そんな俺の父親は母親が不倫している事を知らない。相手は二十代の若い男。茶色がかったマッシュの髪型で、まぁまぁのイケメン。今出かけているのだって、不倫相手に会いに行っている。加奈に遊びに誘われて、カフェに行き、コーヒーを待っている最中に母親の不倫現場を見てしまった。ラブホに入っていったのだ。流石に俺も笑いを堪えるのが大変だった。ニヤニヤしていたら不審がられてしまうからいつも通りの貼り付けた笑顔でなんとかその場を凌いだけど、ほんっと危なかった。思い出すだけで笑えてくる。
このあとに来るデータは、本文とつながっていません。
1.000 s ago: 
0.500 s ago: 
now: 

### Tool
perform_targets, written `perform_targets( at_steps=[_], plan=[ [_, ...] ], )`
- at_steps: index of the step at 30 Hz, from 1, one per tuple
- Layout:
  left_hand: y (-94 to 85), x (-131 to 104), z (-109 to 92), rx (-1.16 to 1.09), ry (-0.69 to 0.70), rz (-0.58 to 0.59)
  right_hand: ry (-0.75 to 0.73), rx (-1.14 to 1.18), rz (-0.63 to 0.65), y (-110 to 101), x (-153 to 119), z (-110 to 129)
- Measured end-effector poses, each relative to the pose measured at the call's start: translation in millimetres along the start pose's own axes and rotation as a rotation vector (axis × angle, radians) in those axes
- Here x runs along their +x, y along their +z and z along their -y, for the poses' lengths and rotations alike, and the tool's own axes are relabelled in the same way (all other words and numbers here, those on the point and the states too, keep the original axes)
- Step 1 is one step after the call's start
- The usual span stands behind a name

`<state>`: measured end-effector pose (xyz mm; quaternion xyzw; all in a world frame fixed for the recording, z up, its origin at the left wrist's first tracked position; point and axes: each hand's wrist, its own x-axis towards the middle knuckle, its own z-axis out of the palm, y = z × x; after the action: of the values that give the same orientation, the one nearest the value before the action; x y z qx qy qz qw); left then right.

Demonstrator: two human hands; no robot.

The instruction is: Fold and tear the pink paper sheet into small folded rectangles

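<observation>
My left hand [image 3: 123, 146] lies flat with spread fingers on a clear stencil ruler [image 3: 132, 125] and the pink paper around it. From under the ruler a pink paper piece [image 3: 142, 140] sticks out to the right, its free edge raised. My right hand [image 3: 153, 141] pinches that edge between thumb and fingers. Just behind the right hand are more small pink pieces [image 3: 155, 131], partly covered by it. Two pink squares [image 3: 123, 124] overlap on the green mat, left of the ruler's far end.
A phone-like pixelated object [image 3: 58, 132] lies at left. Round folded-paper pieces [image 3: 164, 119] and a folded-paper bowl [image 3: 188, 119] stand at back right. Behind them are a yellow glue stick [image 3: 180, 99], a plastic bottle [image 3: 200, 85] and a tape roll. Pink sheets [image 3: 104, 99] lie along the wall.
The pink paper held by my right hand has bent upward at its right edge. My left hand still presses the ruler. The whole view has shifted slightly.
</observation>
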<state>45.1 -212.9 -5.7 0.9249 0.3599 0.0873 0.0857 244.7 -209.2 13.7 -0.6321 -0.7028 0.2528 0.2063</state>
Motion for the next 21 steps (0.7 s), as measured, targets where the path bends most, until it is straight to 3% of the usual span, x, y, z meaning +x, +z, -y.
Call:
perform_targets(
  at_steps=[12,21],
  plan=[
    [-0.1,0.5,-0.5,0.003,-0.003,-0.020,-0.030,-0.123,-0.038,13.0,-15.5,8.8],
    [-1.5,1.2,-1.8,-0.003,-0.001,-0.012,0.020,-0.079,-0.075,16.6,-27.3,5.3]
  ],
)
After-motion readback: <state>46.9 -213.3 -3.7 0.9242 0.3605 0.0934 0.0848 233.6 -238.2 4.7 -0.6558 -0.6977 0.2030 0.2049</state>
自室に戻り、ベッドに横たわる。何もせず、気楽でいられる。俺は、この帰って来てから親に見つかるか見つからないかのスリルを楽しみ、見つからなかった時のご褒美としてこうしてベッドに寝転ぶ。ベッドに寝転ぶことなんて、他所から見たら当たり前くらいの事なのだろう。でも、俺は違う。毎日毎日勉強を強いられる。その苦悩はきっと他の奴には分からないだろう。疲れた俺の体と表情筋を癒してくれるのはこのベッドだけだ。突然スマホが鳴った。ブブブ、ブブブ、と振動を続ける。相手はデブス、宮島だった。
「もしもし、宮島さん?どうしたの?」
「あ、えっと、特に用事はなかったんだけど、成瀬くんが、暇な時LINEしてって言ってくれたから………あ、でもこれLINEじゃなくて電話だよね!ごめんね!私なんかが成瀬くんに電話とかしちゃって……」
ほんとだよ。俺がせっかく心置きなく休んでたっていうのに。
「ははっ、宮島さん謙遜しすぎじゃない?私なんかって言って自分を下げない方がいいよ。宮島さんの良いところ俺知ってるし。例えば、頑張り屋さんなところとか、先生に頼まれごととかされたら率先してやってるところとか。」
まぁ、偶然見かけただけで普段からしてんのかは知らねぇけど。
「ありがとう、成瀬くん!私、成瀬くんと電話できて良かった!また明日学校でね!」
「うん、また明日ね。」
そこまで言って電話を切る。不必要な筈の繕った言動に疲れてしまって、俺は気付かないうちに寝てしまった。